Qi Baolong, Wu Baoyuan, Sun Bailing
Office of Security Department, Chengdu Sport University, Chengdu, 610041, China.
School of Wushu, Chengdu Sport University, Chengdu, 610041, China.
Sci Rep. 2025 Aug 12;15(1):29497. doi: 10.1038/s41598-025-12531-4.
Fistfight detection in video data is a critical task in video surveillance systems, where identifying physical altercations in real-time can enhance safety and security in public spaces. Earlier techniques primarily emphasized capturing inter-person interactions and combining individual characteristics into group-based representations, often overlooking the critical intra-person dynamics within the human bodypose point framework. However, essential individual features can be extracted by examining human skeletal movements' progression and temporal patterns.

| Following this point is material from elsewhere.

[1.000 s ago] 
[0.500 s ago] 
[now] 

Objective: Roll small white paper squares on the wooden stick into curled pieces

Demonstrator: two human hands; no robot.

This paper presents a novel multimodal spatio-temporal fistfight detection model (MSTFDet) that integrates RGB images and human skeletal data to identify violent behaviors accurately. The proposed framework leverages both Context-Aware Encoded Transformer (CAET) for modeling interactions between individuals and their environment and Spatial-Temporal Graph Convolutional Networks (ST-GCN) for capturing intra-person and inter-person dynamics from skeletal data. The RGB module uses a combination of spatial and temporal transformers to model contextual relationships and individual actions, while the bodypose-point module processes skeletal data to capture the fine-grained motion of individuals. We conduct evaluations on two public datasets: the Surveillance Camera Fight Dataset (SCFD) and the RWF-2000 dataset, which feature complex real-world scenarios. On the SCFD and RWF-2000 datasets, MSTFDet achieved a Multi-class classification accuracy (MCA) of 92.3% and 95.2% MCA, respectively. These results highlight the effectiveness of the proposed approach in capturing both spatial and temporal features, providing a robust solution for real-time fistfight detection in diverse and challenging environments.
视频数据中的斗殴检测是视频监控系统中的一项关键任务,在公共场所实时识别肢体冲突可以提高安全性。早期技术主要强调捕捉人际交互并将个体特征组合成基于群体的表示,往往忽略了人体姿态点框架内关键的个体内部动态。然而,通过检查人体骨骼运动的进程和时间模式可以提取重要的个体特征。本文提出了一种新颖的多模态时空斗殴检测模型(MSTFDet),该模型集成了RGB图像和人体骨骼数据以准确识别暴力行为。所提出的框架利用上下文感知编码变压器(CAET)对个体与其环境之间的交互进行建模,并利用时空图卷积网络(ST-GCN)从骨骼数据中捕捉个体内部和人际动态。RGB模块使用空间和时间变压器的组合来建模上下文关系和个体动作,而人体姿态点模块处理骨骼数据以捕捉个体的细粒度运动。我们在两个公共数据集上进行评估:监控摄像头斗殴数据集(SCFD)和RWF-2000数据集,它们具有复杂的现实世界场景。在SCFD和RWF-2000数据集上,MSTFDet分别实现了92.3%和95.2%的多类分类准确率(MCA)。这些结果突出了所提出方法在捕捉空间和时间特征方面的有效性,为在多样且具有挑战性的环境中进行实时斗殴检测提供了一个强大的解决方案。